- _WORK TO COMPLETE_
Range to repeat from the listing below: the line containing "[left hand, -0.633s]" down to the line containing "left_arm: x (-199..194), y", both included. Copy it exactly, pictures excluded, and add nothing else.

⁂

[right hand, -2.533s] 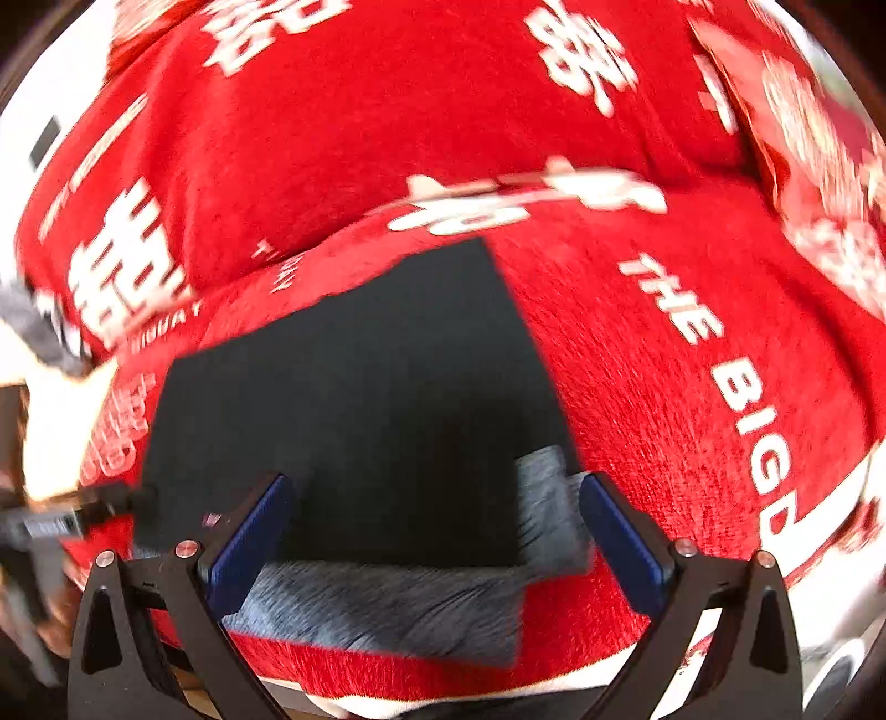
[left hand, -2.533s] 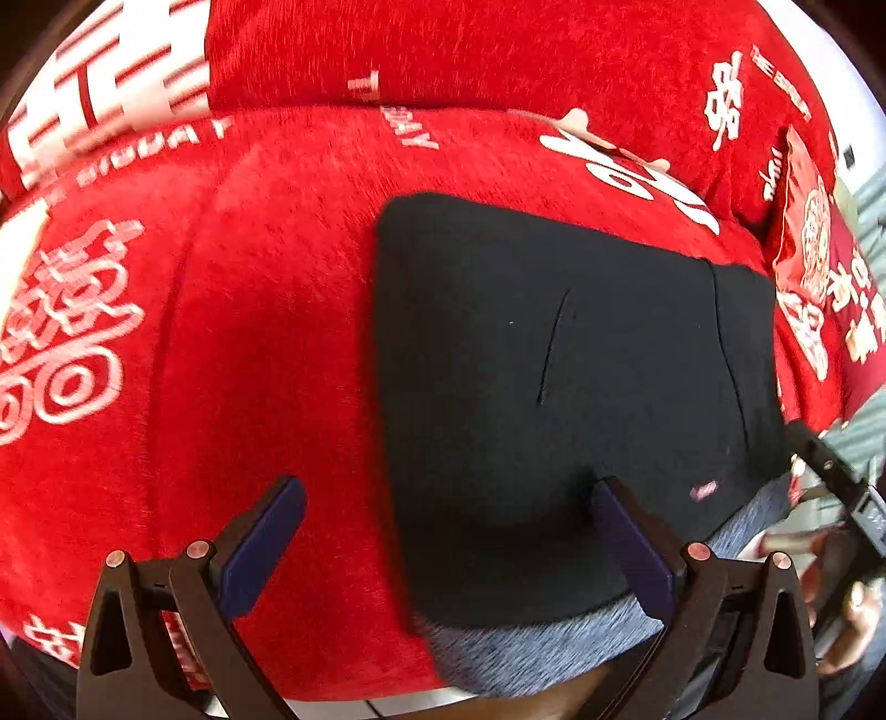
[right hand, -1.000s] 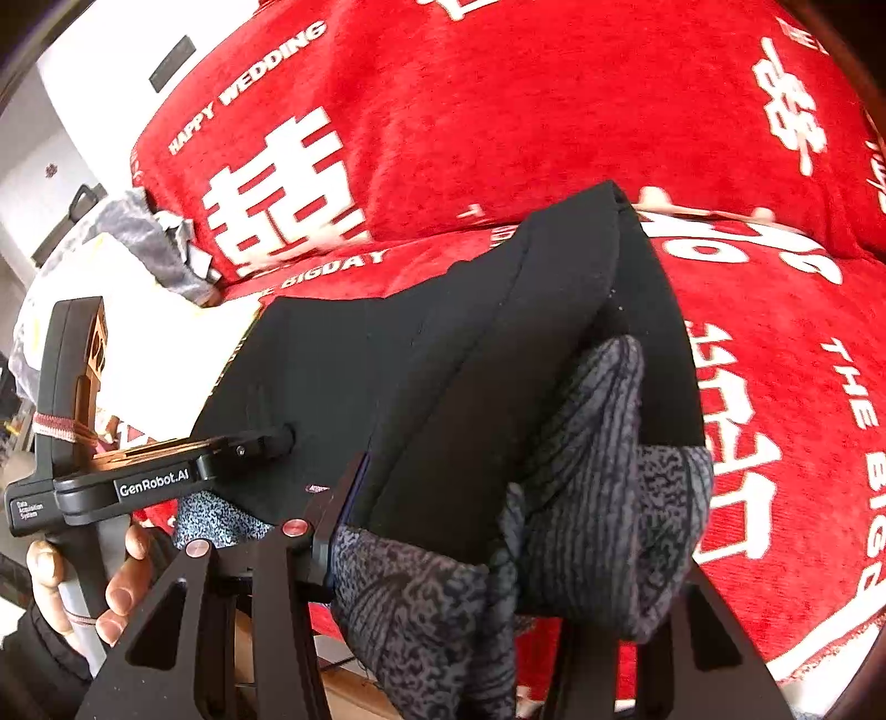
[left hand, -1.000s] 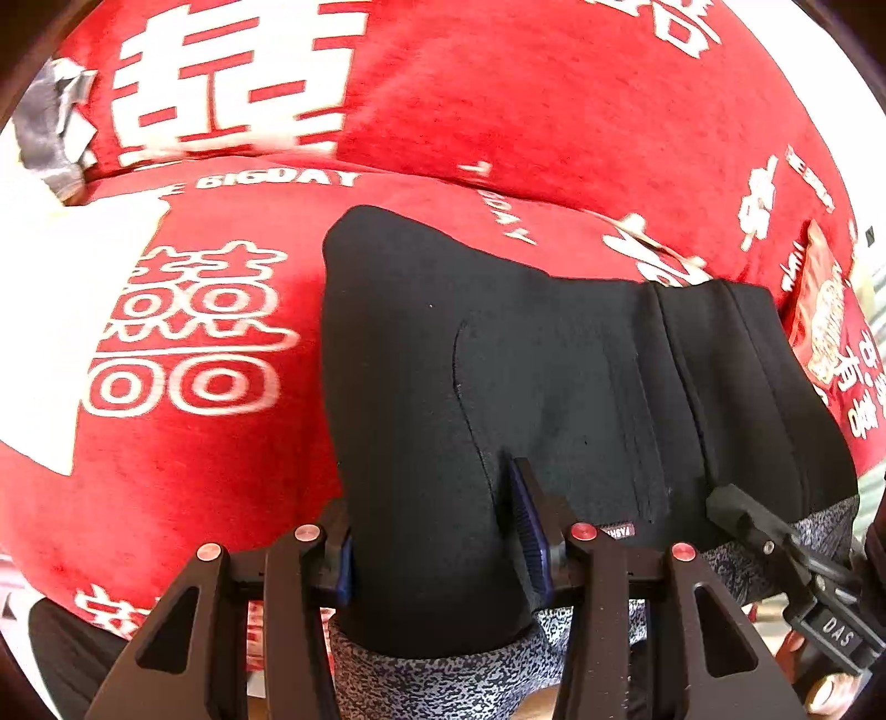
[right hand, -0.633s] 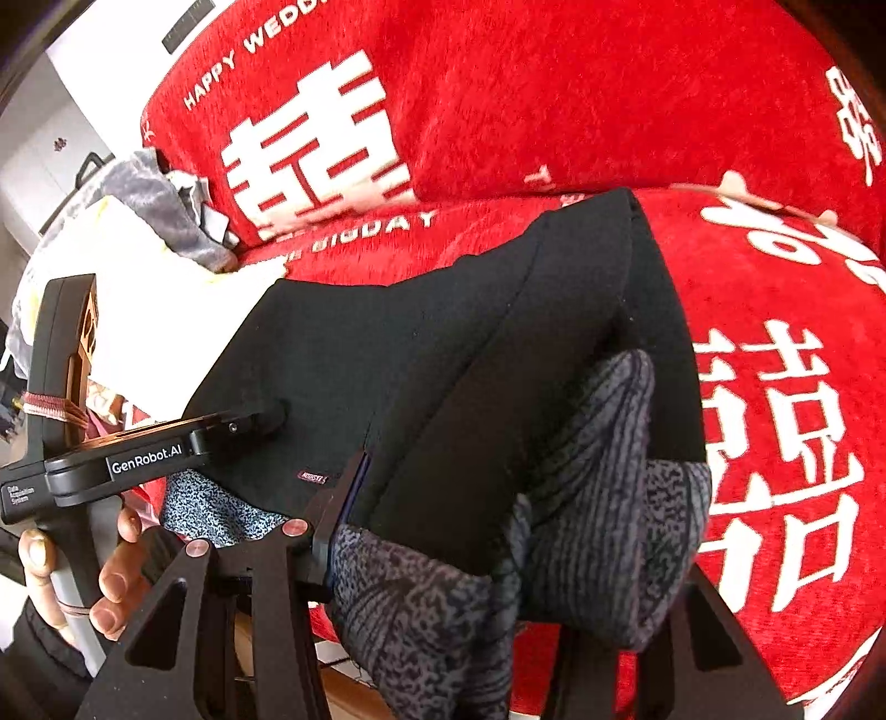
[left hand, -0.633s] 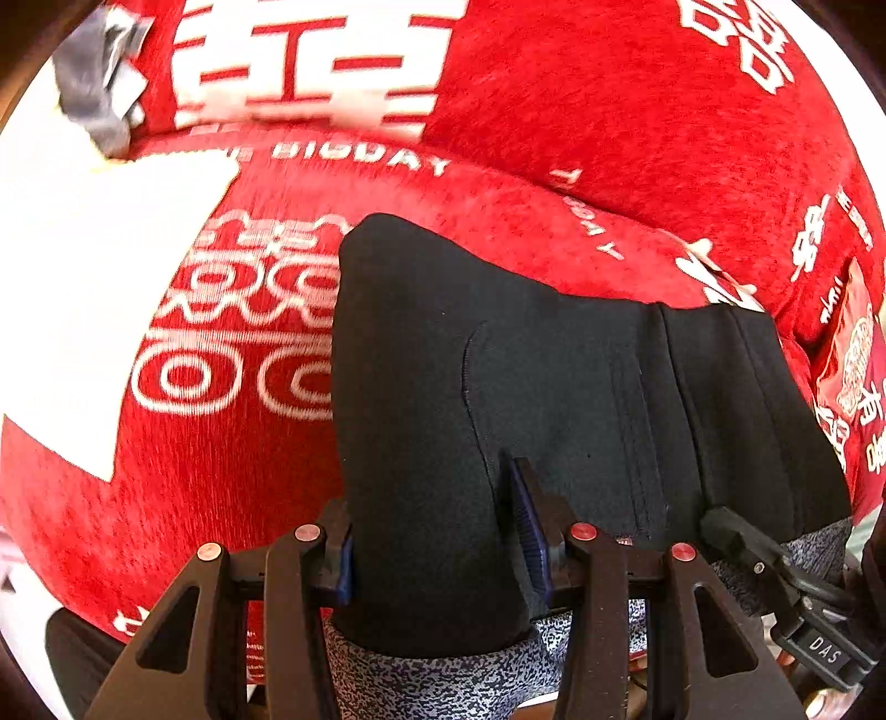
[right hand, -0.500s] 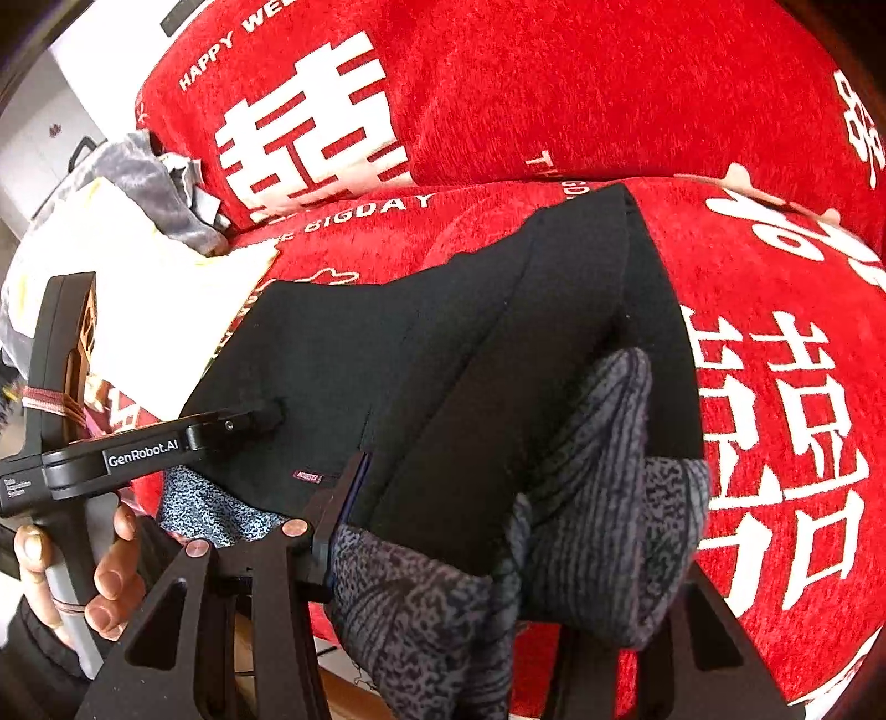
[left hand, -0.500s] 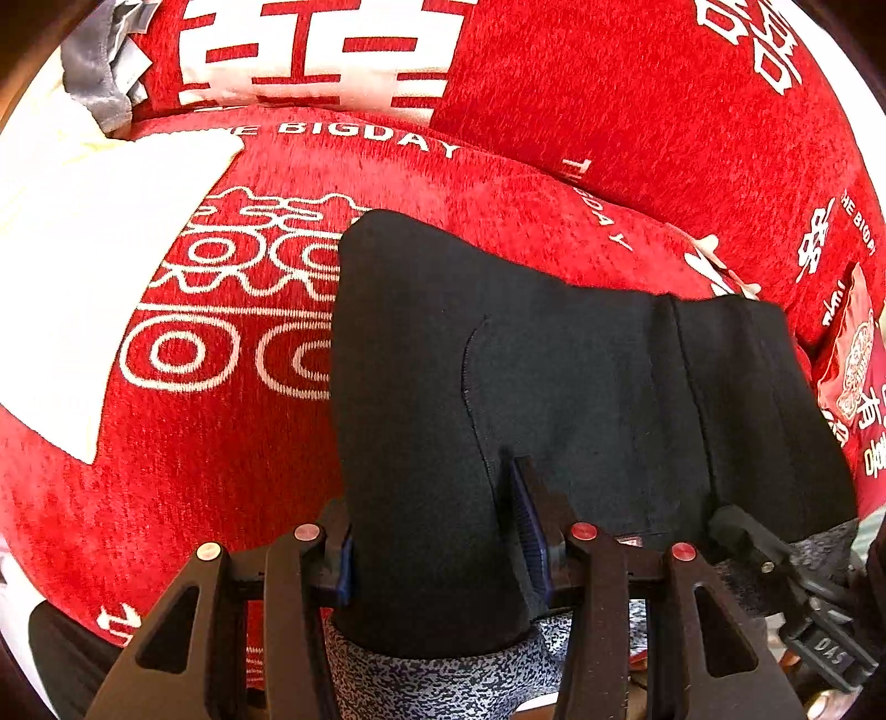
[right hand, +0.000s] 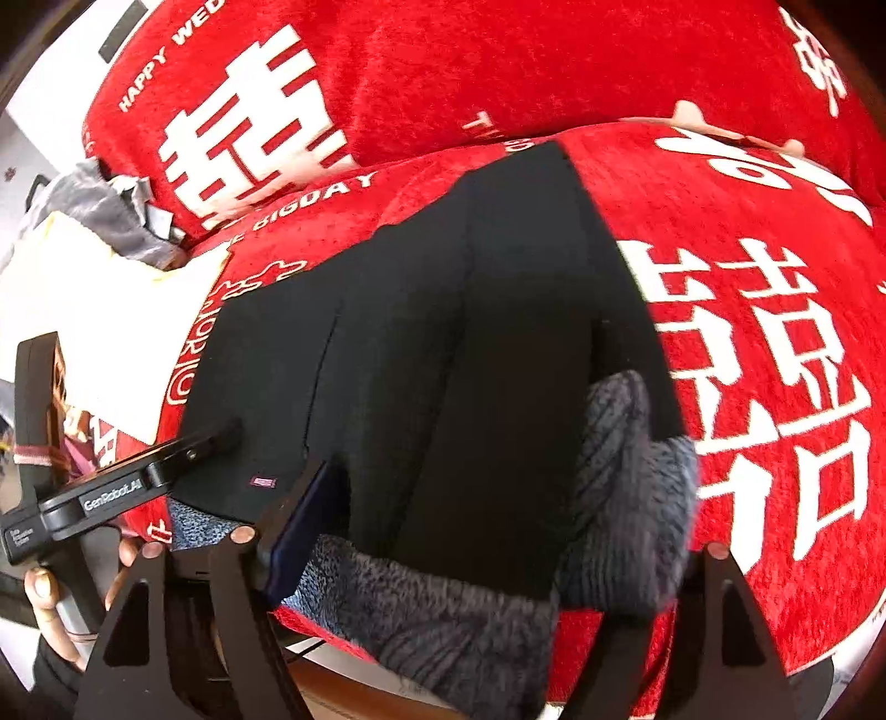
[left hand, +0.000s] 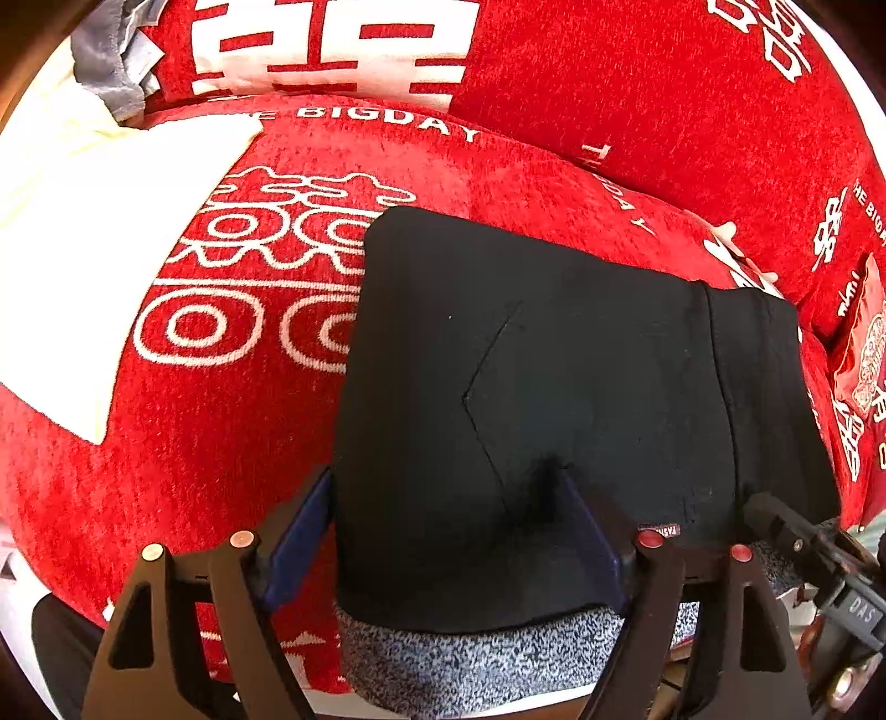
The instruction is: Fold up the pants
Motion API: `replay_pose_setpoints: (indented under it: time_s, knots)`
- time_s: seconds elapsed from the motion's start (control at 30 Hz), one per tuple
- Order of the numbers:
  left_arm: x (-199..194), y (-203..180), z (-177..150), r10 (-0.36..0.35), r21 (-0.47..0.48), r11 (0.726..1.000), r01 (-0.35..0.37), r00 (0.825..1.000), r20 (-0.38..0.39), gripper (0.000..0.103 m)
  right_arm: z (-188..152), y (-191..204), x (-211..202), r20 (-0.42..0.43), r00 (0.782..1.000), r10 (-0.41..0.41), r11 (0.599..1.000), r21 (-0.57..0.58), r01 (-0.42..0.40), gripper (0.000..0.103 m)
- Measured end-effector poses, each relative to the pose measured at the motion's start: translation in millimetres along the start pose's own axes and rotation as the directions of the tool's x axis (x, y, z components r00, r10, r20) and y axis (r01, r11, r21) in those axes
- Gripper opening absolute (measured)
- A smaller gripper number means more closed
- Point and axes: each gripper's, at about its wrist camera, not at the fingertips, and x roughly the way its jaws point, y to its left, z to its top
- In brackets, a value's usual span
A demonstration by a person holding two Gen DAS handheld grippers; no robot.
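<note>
The folded black pants (left hand: 554, 399) with a grey fleece lining (left hand: 487, 659) lie flat on a red sofa seat. My left gripper (left hand: 443, 531) is open; its blue pads (left hand: 302, 531) stand on either side of the pants' near left edge. In the right wrist view the pants (right hand: 443, 343) lie in front of my right gripper (right hand: 476, 543), which is open around the near right corner where the grey lining (right hand: 626, 498) bunches up. The left gripper (right hand: 138, 471) shows at the left there.
The red sofa cover (left hand: 238, 410) has white characters. A white cloth (left hand: 83, 266) and a grey garment (left hand: 116, 50) lie at the left. A red packet (left hand: 864, 376) sits at the right. The sofa's front edge runs just below the pants.
Both grippers were shut on the pants' near edge and have opened. The pants now lie flat on the seat, further left along the sofa than before.
</note>
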Motion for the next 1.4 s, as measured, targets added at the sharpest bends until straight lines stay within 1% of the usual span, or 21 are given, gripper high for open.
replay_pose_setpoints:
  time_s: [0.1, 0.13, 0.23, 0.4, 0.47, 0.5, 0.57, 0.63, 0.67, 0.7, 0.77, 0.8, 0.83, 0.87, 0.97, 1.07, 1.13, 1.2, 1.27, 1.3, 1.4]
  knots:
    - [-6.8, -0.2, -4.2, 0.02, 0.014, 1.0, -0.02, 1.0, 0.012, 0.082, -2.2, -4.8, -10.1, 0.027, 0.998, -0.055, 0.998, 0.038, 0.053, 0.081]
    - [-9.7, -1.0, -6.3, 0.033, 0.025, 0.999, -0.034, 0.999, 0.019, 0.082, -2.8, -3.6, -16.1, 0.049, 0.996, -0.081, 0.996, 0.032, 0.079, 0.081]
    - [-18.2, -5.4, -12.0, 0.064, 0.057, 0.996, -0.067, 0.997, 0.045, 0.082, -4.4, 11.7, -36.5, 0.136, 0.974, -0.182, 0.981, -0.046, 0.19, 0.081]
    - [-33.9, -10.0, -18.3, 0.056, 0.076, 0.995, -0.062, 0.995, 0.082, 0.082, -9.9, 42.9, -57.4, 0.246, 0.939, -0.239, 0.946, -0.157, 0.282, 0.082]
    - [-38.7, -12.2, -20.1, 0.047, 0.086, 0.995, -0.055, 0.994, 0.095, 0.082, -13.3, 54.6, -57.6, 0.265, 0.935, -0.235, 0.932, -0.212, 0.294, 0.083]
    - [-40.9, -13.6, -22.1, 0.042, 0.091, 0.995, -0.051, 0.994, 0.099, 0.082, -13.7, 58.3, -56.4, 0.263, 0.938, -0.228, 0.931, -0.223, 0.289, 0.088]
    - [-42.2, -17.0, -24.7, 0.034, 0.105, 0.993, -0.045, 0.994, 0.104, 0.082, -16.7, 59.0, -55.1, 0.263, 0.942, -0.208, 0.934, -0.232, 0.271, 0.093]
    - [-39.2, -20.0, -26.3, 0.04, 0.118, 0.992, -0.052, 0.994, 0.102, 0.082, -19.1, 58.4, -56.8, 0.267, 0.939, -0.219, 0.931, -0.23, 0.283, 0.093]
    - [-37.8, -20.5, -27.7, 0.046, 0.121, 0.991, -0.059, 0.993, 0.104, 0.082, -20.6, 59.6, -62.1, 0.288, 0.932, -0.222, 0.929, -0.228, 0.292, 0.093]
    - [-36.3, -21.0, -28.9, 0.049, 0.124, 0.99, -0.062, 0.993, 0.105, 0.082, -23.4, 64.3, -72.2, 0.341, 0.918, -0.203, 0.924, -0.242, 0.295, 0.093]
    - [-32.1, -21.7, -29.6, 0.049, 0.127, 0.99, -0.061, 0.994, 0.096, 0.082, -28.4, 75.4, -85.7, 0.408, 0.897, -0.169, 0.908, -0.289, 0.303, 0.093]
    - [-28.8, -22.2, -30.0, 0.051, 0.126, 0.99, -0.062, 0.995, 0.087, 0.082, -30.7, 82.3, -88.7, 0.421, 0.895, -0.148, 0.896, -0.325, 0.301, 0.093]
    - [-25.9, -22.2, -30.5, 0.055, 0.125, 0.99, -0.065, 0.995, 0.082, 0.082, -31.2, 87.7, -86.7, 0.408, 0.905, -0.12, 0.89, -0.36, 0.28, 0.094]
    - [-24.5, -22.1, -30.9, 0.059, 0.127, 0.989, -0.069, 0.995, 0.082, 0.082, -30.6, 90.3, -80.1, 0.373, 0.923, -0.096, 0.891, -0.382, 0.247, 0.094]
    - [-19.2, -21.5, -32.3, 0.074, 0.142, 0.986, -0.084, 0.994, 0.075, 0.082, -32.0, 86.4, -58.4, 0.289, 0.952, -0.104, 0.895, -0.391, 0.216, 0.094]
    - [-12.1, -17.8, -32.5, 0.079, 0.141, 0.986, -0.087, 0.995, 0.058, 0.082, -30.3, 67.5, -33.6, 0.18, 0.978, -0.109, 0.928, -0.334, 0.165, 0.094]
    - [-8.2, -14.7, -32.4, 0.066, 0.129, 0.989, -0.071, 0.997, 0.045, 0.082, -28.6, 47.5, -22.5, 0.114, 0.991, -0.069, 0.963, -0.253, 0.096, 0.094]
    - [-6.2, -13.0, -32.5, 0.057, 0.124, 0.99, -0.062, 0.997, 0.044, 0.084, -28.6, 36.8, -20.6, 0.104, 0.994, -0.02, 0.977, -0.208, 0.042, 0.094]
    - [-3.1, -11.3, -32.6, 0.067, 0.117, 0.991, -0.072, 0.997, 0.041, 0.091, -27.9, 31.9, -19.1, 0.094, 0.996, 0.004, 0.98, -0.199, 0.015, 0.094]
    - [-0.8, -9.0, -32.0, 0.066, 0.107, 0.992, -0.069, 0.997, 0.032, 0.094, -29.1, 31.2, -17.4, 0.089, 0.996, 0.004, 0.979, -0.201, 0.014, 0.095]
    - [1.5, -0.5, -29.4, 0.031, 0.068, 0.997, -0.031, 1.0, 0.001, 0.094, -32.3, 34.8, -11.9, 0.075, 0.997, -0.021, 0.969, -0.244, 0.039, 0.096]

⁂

- _SOLUTION TO THE PROBLEM_
[left hand, -0.633s] 
[right hand, -0.500s] 
[left hand, -0.500s] 
[right hand, +0.000s] 
[left hand, +0.000s] 
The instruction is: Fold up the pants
Motion API: `replay_pose_setpoints: (indented under it: time_s, knots)`
- time_s: seconds elapsed from the motion's start (control at 30 Hz), one per tuple
- Order of the numbers:
  left_arm: x (-199..194), y (-203..180), z (-177..150), r10 (-0.36..0.35), r21 (-0.47..0.48), r11 (0.726..1.000), r01 (-0.35..0.37), r00 (0.825..1.000), r20 (-0.38..0.39), gripper (0.000..0.103 m)

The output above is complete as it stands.